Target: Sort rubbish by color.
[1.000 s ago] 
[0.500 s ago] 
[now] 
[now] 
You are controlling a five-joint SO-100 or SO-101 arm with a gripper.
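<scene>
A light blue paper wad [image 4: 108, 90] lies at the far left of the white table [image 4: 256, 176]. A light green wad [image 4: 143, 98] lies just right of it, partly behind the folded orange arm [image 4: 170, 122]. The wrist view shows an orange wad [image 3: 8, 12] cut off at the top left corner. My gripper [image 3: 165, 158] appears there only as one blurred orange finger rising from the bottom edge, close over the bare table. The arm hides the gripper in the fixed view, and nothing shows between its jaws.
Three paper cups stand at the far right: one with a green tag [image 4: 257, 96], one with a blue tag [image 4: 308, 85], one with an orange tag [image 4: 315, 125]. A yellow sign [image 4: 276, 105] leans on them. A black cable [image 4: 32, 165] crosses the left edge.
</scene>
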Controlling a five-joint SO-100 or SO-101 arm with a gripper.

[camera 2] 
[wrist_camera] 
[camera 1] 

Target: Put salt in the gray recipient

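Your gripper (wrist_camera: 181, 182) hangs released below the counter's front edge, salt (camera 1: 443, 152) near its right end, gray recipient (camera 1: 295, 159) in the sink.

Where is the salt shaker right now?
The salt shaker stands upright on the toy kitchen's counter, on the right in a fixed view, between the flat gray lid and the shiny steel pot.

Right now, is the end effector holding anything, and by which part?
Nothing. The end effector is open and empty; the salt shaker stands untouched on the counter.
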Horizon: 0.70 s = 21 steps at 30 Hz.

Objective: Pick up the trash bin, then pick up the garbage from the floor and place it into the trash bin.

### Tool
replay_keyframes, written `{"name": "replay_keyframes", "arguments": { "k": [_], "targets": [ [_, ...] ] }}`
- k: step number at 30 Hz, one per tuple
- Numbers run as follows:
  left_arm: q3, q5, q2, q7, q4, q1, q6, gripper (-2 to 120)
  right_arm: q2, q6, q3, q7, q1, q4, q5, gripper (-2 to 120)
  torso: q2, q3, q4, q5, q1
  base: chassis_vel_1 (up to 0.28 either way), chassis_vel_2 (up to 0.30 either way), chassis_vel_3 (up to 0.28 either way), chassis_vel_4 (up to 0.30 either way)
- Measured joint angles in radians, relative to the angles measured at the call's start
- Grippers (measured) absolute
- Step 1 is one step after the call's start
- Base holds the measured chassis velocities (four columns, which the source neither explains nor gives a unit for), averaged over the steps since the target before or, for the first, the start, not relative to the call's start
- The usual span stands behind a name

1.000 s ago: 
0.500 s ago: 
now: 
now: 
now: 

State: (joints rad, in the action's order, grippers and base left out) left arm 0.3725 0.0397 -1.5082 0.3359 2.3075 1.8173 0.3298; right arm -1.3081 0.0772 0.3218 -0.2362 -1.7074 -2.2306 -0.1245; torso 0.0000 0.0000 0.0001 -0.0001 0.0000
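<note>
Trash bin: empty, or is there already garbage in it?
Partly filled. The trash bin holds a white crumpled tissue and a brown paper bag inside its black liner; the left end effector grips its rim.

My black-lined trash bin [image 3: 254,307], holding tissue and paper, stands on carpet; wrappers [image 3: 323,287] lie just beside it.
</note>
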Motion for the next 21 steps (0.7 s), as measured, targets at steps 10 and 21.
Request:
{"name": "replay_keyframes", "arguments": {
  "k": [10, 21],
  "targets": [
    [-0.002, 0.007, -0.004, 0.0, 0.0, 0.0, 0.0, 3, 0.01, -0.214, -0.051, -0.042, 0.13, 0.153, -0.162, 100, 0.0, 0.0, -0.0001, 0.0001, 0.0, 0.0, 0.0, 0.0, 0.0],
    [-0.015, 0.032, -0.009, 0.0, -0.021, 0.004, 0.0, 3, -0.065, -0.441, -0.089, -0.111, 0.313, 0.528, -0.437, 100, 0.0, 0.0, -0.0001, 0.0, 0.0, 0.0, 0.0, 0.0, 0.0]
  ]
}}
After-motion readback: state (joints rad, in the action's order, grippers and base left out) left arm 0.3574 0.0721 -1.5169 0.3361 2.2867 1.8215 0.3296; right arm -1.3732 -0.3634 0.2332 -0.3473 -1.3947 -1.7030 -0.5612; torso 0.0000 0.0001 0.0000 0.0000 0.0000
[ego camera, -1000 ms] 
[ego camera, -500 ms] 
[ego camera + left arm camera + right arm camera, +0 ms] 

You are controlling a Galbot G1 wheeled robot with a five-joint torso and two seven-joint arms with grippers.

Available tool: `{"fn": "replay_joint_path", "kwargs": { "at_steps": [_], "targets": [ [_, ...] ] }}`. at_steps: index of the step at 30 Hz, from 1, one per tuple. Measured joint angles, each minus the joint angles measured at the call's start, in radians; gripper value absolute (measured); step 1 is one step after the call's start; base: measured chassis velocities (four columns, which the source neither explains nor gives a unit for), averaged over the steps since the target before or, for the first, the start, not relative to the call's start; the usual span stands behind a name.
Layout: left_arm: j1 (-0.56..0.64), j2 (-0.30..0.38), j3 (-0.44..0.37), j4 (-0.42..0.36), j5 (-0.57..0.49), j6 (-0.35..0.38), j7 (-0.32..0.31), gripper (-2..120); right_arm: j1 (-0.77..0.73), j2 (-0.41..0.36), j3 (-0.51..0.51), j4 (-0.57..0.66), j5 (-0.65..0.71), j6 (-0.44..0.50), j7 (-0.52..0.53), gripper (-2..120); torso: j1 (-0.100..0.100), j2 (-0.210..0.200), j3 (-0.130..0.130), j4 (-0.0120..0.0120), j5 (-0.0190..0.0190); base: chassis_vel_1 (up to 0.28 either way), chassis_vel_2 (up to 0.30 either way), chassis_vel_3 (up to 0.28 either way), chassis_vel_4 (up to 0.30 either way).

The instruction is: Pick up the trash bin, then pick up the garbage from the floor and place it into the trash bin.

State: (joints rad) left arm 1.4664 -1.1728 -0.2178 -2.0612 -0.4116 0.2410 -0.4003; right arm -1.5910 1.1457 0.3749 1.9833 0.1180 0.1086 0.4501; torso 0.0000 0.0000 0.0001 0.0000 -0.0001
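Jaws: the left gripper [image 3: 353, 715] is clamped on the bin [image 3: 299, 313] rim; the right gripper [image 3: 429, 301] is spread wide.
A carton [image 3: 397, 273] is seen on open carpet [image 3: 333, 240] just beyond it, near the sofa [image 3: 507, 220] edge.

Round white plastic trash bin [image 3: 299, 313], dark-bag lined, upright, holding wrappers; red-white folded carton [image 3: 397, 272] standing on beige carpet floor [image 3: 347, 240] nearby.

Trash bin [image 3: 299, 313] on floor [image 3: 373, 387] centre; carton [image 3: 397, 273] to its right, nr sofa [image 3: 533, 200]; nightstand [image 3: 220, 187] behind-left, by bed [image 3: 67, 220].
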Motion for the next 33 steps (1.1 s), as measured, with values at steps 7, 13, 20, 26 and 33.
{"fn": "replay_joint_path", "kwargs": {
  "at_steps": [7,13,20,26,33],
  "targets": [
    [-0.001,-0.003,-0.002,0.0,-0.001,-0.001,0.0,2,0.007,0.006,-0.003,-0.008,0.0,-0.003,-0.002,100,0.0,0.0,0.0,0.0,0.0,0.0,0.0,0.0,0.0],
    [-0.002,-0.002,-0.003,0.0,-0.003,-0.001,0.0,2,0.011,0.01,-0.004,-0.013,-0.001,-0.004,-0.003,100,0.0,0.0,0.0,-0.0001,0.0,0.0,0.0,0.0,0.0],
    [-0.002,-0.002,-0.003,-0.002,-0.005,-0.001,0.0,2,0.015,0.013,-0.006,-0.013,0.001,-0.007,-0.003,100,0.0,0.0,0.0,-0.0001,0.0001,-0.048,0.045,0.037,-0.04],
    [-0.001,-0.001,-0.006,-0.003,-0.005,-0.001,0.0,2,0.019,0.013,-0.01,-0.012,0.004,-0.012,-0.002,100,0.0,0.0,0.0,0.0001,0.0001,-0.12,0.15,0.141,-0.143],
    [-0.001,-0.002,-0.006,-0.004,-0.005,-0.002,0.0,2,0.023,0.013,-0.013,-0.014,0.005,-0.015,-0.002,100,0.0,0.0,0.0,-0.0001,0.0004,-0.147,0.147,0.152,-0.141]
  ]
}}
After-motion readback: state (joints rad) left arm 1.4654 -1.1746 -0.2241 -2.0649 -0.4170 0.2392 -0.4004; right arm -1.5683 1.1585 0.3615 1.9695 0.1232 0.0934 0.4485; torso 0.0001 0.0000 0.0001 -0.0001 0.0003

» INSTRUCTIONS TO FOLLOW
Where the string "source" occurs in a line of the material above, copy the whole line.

» REPLY
- Base holds the measured chassis velocities (four columns, which the source neither explains nor gives a unit for), averaged over the steps since the target before or, for the first, the start, not relative to the call's start
Available tool: `{"fn": "replay_joint_path", "kwargs": { "at_steps": [_], "targets": [ [_, ...] ] }}`. at_steps: index of the step at 30 Hz, from 1, one per tuple. Measured joint angles, each minus the joint angles measured at the call's start, in radians; gripper value absolute (measured); step 1 is one step after the call's start; base: measured chassis velocities (four columns, which the source neither explains nor gives a unit for), averaged over the steps since the target before or, for the first, the start, not relative to the call's start; the usual span stands behind a name.

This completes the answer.